Depuis plusieurs semaines, les Etats-Unis marquent des points sur le plan économique et stratégique dans ce conflit : c’est évidemment le renforcement de l’Otan autour des Etats-Unis. Sur le plan économique, les Etats-Unis vendent plus de GNL à l’Europe, bien plus cher que le gaz russe, mais aussi des armes, à l’Allemagne surtout, et du maïs. Mais l’agenda américain n’est pas celui de l’Europe. L’Europe ne peut se contenter de faire du suivisme. Elle doit défendre des valeurs certes, mais aussi ses propres intérêts. A chaque crise, elle montre une incroyable capacité d’unité. Pourquoi toujours attendre une grande épreuve pour avancer dans le collectif ? En cela, le Pacte vert est intéressant car l’UE a pris le leadership mondial dans ce domaine. Aujourd’hui, l’Europe doit redevenir géopolitique, comme l’a dit la présidente de la Commission Ursula von der Leyen, pas seulement dans le domaine militaire, mais aussi agricole et énergétique. Au niveau agricole, les Etats-Unis ont une carte à jouer même si leur maïs est OGM. L’Espagne en achète pour nourrir ses cochons et exporter ensuite son Pata Negra. On peut importer des OGM des Etats-Unis sans problème. Idem pour le soja brésilien. Est-ce cela que veut le consommateur européen ?
Les prix des céréales se sont envolés. Mais les agriculteurs ukrainiens, eux, se plaignent des prix trop bas auquel leurs céréales sont achetées et veulent stocker leur production dans des silos. Pourquoi ce paradoxe ?

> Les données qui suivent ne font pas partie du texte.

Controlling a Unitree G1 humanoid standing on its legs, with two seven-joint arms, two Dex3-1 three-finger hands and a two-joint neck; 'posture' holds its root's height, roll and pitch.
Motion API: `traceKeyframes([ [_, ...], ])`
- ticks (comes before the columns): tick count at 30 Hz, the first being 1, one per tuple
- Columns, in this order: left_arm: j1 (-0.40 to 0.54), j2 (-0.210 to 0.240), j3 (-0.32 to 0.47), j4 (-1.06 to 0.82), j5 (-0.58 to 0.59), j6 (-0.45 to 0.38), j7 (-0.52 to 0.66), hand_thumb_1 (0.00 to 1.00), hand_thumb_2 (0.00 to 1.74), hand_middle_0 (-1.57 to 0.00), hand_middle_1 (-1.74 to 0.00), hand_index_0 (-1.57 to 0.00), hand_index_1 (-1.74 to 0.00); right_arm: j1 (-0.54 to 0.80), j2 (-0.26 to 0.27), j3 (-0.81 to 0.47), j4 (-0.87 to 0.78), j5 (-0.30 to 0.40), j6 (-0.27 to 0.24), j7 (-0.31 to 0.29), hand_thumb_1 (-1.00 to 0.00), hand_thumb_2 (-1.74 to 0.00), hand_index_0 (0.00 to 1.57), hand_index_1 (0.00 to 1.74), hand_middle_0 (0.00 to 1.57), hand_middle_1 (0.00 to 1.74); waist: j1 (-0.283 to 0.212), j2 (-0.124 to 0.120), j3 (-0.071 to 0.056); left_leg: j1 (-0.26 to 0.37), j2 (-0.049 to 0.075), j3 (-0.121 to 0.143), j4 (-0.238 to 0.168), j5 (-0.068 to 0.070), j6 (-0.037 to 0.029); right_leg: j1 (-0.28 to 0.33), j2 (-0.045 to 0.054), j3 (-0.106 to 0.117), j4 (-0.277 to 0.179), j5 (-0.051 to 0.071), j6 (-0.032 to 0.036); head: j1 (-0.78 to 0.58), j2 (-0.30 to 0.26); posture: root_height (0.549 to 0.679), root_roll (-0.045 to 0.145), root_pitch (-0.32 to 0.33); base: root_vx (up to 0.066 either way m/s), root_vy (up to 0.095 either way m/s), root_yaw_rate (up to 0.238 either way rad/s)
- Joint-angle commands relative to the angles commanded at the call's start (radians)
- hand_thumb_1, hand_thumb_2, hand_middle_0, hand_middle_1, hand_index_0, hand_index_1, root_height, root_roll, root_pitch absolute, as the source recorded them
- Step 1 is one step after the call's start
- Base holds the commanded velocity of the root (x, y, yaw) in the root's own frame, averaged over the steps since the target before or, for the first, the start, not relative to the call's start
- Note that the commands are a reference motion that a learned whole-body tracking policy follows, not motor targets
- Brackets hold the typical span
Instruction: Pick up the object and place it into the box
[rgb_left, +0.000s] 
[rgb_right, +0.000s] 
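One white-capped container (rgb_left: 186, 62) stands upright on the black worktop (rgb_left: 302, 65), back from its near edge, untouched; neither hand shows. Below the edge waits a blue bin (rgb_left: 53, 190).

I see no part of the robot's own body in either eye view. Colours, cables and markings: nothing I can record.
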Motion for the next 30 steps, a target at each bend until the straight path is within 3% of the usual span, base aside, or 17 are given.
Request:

Sur le marché international, les prix des céréales ont en effet explosé. Mais, sur le marché intérieur ukrainien, la situation est différente. Entre 20 à 25 millions de tonnes de céréales, soit du blé, maïs, orge, provenant de la récolte de l’été 2021, n’ont pas pu être exportés depuis février. Il faut y ajouter la récolte actuelle de 2022 qui est quasi terminée : même si elle a diminué de 50 % à cause de la guerre, cela représente de fameux volumes. Au début de l’automne, l’Ukraine aura des quantités énormes de céréales à écouler. Mais l’export ne rependra pas comme avant février. Il faudra du temps. Donc, aujourd’hui, comme il y a beaucoup de céréales sur le marché ukrainien, les acheteurs locaux ne proposent pas des prix élevés : c’est l’offre et la demande.
Sur les marchés internationaux, les prix ont commencé à baisser…
Avant la guerre, on était à 240-250 euros la tonne de blé. On a eu un pic en mai à 430 euros la tonne. Fin juillet, on est redescendu à 345 euros, ce qui reste un prix énorme. Cela diminue néanmoins parce qu’il y a des perspectives de récoltes et qu’on sent de potentielles reprises. L’accord de la Mer Noire sur la levée du blocus des exportations semble aussi avoir une influence à la baisse sur les prix, mais il faudra attendre voir s’il y aura d’autres bateaux pour s’assurer que ce soit une tendance durable. L’incertitude est terrible en agriculture, avec la particularité que même si tout va bien, on est quand même tributaire de mère-nature. L’incertitude météorologique reste un facteur clé. Donc, lorsqu’une incertitude géopolitique vient s’ajouter, l’équation devient compliquée, car les prix se sont « désagricolisés » c’est-à-dire sont sortis de la « simple » logique offre-demande-météo. Cela risque de ne pas s’arranger à moyen terme.
Pourquoi ?
La Russie a accentué son emprise terrestre à l’Est et sur le littoral de l’Ukraine : cela a des conséquences économiques. De bonnes terres cultivables, qu’on sait nombreuses à l’est, seront sans doute annexées. Et si, demain, Mikolaïv, Kershon voire Odessa tombent dans les mains des Russes, comme Marioupol, les grains produits en Ukraine qui arriveront dans ces ports pour être exportés resteront ukrainiens ou seront russes ? Et cela, le marché mondial se pose aussi la question. C’est une incertitude de plus…
(1) « Le Déméter 2022, alimentation, nouvelles frontières », sous la direction de Sébastien Abis, IRIS éd.